Recently, we flagged an excellent segment from John Oliver on credit reporting. In light of that piece, consider this case, now on appeal to the Seventh Circuit:
Toyota Motor Credit Corp. believed Jeffrey Brill owed Toyota an outstanding debt on a car lease. Toyota reported that debt to Trans Union. In fact, Brill’s name on the lease paper had been forged and Brill himself did not authorize the lease. Brill disputed the debt with Trans Union and provided a sample of his real signature (from a prior lease with Toyota that no one disputed) to back up his claim about the forgery. Trans Union did no more than send an automated query to Toyota asking it for confirmation of the debt. Toyota provided the confirmation, and Trans Union refused to remove the debt from Brill’s file. As a result, Brill struggled with the fallout from his damaged credit for more than a year.

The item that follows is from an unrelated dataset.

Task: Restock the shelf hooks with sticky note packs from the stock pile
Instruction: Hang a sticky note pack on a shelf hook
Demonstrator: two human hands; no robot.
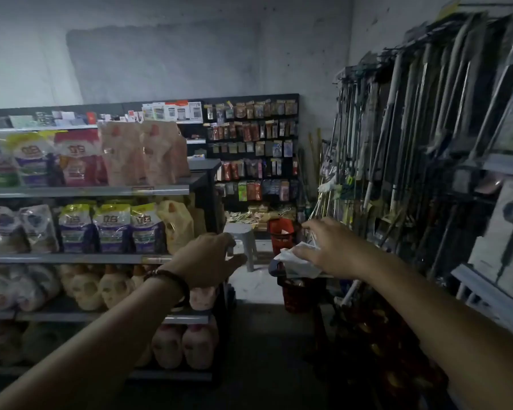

Brill sued Trans Union for failing to conduct a reasonable reinvestigation of his dispute as required by the Fair Credit Reporting Act. For that requirement to be meaningful, several courts have held, a reinvestigation generally must mean more than parroting the creditor’s information. Here, however, the district court dismissed the case at the pleading stage, holding that Trans Union need not have done more than it did because Trans Union had no power to cancel Brill’s debt and expert handwriting analysis would have been too expensive.

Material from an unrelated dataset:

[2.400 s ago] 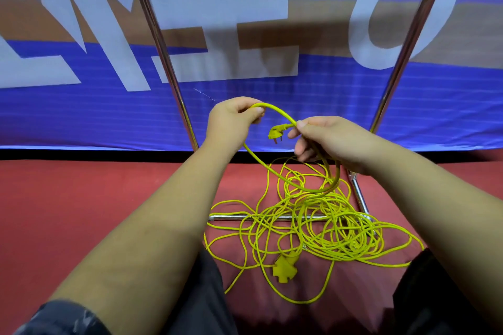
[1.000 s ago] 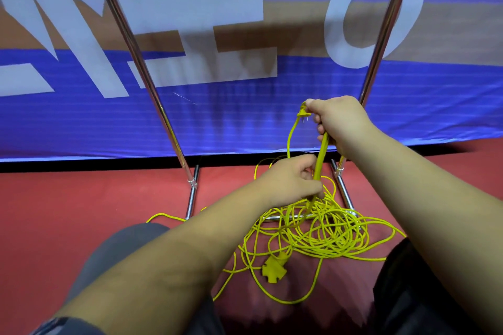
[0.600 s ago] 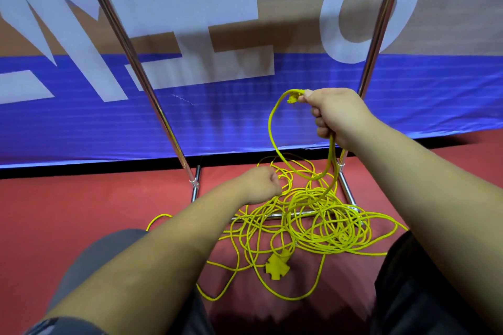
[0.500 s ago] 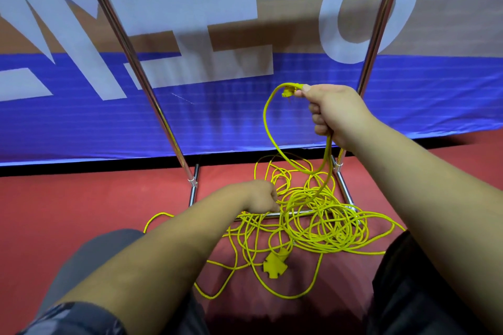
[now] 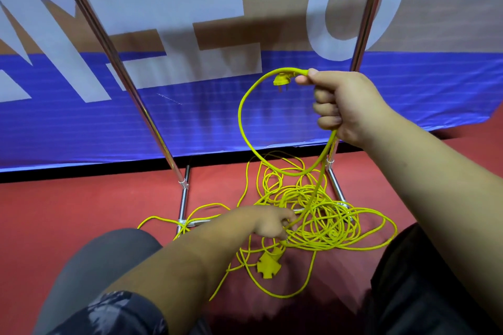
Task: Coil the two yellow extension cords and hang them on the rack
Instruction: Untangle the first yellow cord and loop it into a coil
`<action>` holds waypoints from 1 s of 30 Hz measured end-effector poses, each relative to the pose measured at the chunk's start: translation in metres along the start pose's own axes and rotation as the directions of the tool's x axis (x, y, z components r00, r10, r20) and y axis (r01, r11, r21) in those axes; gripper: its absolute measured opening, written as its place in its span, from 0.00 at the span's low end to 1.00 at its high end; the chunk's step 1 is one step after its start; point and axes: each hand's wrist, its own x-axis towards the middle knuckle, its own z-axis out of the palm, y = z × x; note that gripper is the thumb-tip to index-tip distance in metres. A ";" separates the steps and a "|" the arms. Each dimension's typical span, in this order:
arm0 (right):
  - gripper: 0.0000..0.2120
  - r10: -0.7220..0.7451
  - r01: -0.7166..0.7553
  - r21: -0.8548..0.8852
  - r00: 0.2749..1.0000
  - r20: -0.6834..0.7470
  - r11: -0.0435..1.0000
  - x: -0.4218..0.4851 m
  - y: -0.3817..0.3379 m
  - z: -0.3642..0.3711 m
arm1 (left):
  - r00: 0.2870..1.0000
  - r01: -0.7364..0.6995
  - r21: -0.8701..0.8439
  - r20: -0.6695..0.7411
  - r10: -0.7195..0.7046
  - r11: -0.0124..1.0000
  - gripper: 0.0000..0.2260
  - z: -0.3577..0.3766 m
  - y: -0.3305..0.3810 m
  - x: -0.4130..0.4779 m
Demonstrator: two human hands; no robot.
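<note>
A tangle of yellow extension cord lies on the red floor across the rack's base. My right hand is raised and grips one loop of the cord, with the yellow plug sticking out past my thumb. From that hand a strand runs down to my left hand, which is low at the pile and holds the strand between its fingers. A yellow multi-way socket lies on the floor in front of the pile. The rack's two chrome uprights rise on either side.
The rack's chrome base bars lie on the floor under the cord. A blue banner with white letters hangs right behind the rack. My knees frame the bottom of the view. Red floor spreads to the left.
My left hand has slid down the strand from near my right hand to the pile on the floor. My right hand has risen a little, and one loop now hangs from it.
</note>
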 end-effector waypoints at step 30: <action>0.12 0.174 -0.058 -0.486 0.965 0.198 0.872 0.006 0.059 0.028 | 0.959 -0.250 -0.561 -0.030 -0.283 -0.789 0.08 -0.164 -0.018 -0.124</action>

On Brill’s behalf, Public Citizen filed the opening brief today. Our brief argues that the power to modify a debt is irrelevant to Trans Union’s statutory duty to reinvestigate and that, when Congress imposed a duty to reinvestigate, it meant for that reinvestigation to be meaningful, not pro forma. We point out that there is no categorical rule against requiring expert analysis, but in any event Trans Union could have taken a number of other steps, including asking Toyota about its identity-verification procedures, speaking with the employees involved in executing the disputed lease, or even just looking at the documents itself. (The genuine and phony signatures are obviously different.) Additionally, the question of a reinvestigation's "reasonableness" is a question for the jury, so the district court erred in resolving that question as a matter of law on a motion to dismiss.